#### Instructions for the task:
Retype every line of the records exactly.
+++ Data under study +++
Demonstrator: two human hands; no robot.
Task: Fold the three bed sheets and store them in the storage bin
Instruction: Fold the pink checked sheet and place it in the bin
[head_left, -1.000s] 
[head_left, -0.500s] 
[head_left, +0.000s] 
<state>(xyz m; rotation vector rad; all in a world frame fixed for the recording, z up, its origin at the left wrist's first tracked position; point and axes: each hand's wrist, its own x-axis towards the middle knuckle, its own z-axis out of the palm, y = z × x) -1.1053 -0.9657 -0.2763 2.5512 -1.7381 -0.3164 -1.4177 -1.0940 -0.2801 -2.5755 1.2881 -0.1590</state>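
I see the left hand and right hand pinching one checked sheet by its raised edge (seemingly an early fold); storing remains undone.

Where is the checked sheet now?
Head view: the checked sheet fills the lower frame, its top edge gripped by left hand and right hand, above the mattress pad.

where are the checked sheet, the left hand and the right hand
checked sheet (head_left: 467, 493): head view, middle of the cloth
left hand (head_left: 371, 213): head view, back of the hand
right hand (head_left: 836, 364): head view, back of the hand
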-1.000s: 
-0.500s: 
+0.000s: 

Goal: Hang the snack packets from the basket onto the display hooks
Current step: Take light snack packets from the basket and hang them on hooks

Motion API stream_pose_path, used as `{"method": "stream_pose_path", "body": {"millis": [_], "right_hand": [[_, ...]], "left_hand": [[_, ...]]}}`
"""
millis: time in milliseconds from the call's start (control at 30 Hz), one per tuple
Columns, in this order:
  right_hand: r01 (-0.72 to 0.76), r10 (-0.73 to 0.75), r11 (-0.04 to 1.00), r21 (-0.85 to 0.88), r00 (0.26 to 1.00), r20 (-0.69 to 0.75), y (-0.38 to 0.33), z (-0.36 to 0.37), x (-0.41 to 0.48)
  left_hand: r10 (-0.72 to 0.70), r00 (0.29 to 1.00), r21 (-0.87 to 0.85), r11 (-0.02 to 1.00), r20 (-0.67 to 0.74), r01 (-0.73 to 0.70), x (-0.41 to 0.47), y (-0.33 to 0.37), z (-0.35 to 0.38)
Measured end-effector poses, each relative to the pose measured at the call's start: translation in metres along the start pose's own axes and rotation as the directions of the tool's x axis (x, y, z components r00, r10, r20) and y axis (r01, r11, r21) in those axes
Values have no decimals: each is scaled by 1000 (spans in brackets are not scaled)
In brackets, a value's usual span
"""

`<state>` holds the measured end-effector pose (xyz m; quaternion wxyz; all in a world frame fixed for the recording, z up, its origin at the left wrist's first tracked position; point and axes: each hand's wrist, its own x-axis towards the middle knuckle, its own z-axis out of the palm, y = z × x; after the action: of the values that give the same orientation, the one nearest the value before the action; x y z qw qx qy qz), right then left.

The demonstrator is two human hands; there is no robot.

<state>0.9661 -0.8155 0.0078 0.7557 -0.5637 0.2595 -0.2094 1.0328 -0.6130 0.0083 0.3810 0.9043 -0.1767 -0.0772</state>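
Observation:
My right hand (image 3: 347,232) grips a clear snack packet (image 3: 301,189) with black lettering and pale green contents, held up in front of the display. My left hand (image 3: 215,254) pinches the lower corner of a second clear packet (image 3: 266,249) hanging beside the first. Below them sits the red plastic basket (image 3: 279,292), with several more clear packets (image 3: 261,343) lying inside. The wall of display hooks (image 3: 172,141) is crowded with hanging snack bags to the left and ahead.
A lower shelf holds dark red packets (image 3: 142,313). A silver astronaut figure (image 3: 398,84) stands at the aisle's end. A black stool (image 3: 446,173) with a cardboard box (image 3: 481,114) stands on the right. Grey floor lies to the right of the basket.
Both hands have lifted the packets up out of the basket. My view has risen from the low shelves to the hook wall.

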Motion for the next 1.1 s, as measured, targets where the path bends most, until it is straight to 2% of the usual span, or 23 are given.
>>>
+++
#### Reply:
Demonstrator: two human hands; no robot.
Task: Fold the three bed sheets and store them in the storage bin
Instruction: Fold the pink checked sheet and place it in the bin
[head_left, -1.000s] 
[head_left, -0.500s] 
[head_left, +0.000s] 
<state>(xyz m; rotation vector rad; all in a world frame fixed for the recording, z up, its origin at the left wrist's first tracked position; point and axes: each hand's wrist, its own x-axis towards the middle knuckle, its own z-axis out of the palm, y = z × x) -1.1053 -0.9657 -0.2763 2.5512 -1.7381 -0.3164 -1.4177 -1.0940 -0.2801 -2.5755 1.2881 -0.1590</state>
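I see the left hand and right hand pinching one checked sheet by its raised edge (seemingly an early fold); storing remains undone.

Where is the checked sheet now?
Head view: the checked sheet fills the lower frame, its top edge gripped by left hand and right hand, above the mattress pad.

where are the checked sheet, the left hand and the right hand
checked sheet (head_left: 467, 493): head view, middle of the cloth
left hand (head_left: 371, 213): head view, back of the hand
right hand (head_left: 836, 364): head view, back of the hand
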-1.000s: 
-0.500s: 
+0.000s: 

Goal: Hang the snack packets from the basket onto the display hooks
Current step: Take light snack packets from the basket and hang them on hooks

Motion API stream_pose_path, used as `{"method": "stream_pose_path", "body": {"millis": [_], "right_hand": [[_, ...]], "left_hand": [[_, ...]]}}`
"""
millis: time in milliseconds from the call's start (control at 30 Hz), one per tuple
Columns, in this order:
  right_hand: r01 (-0.72 to 0.76), r10 (-0.73 to 0.75), r11 (-0.04 to 1.00), r21 (-0.85 to 0.88), r00 (0.26 to 1.00), r20 (-0.69 to 0.75), y (-0.38 to 0.33), z (-0.36 to 0.37), x (-0.41 to 0.48)
  left_hand: r10 (-0.72 to 0.70), r00 (0.29 to 1.00), r21 (-0.87 to 0.85), r11 (-0.02 to 1.00), r20 (-0.67 to 0.74), r01 (-0.73 to 0.70), x (-0.41 to 0.47), y (-0.33 to 0.37), z (-0.35 to 0.38)
Measured end-effector poses, each relative to the pose measured at the call's start: translation in metres along the start pose's own axes and rotation as the directions of the tool's x axis (x, y, z components r00, r10, r20) and y axis (r01, r11, r21) in those axes
Values have no decimals: each is scaled by 1000 (spans in brackets are not scaled)
In brackets, a value's usual span
"""

`<state>` holds the measured end-effector pose (xyz m; quaternion wxyz; all in a world frame fixed for the recording, z up, its origin at the left wrist's first tracked position; point and axes: each hand's wrist, its own x-axis towards the middle knuckle, its own z-axis out of the palm, y = z × x; after the action: of the values that give the same orientation, the one nearest the value before the action; x y z qw qx qy qz), right then left.

The demonstrator is two human hands; there is no robot.

<state>0.9661 -0.8155 0.0078 0.7557 -0.5637 0.2595 -0.2094 1.0328 -0.6130 0.0083 0.3810 0.9043 -0.1767 -0.0772</state>
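Observation:
My right hand (image 3: 347,232) grips a clear snack packet (image 3: 301,189) with black lettering and pale green contents, held up in front of the display. My left hand (image 3: 215,254) pinches the lower corner of a second clear packet (image 3: 266,249) hanging beside the first. Below them sits the red plastic basket (image 3: 279,292), with several more clear packets (image 3: 261,343) lying inside. The wall of display hooks (image 3: 172,141) is crowded with hanging snack bags to the left and ahead.
A lower shelf holds dark red packets (image 3: 142,313). A silver astronaut figure (image 3: 398,84) stands at the aisle's end. A black stool (image 3: 446,173) with a cardboard box (image 3: 481,114) stands on the right. Grey floor lies to the right of the basket.
Both hands have lifted the packets up out of the basket. My view has risen from the low shelves to the hook wall.
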
Motion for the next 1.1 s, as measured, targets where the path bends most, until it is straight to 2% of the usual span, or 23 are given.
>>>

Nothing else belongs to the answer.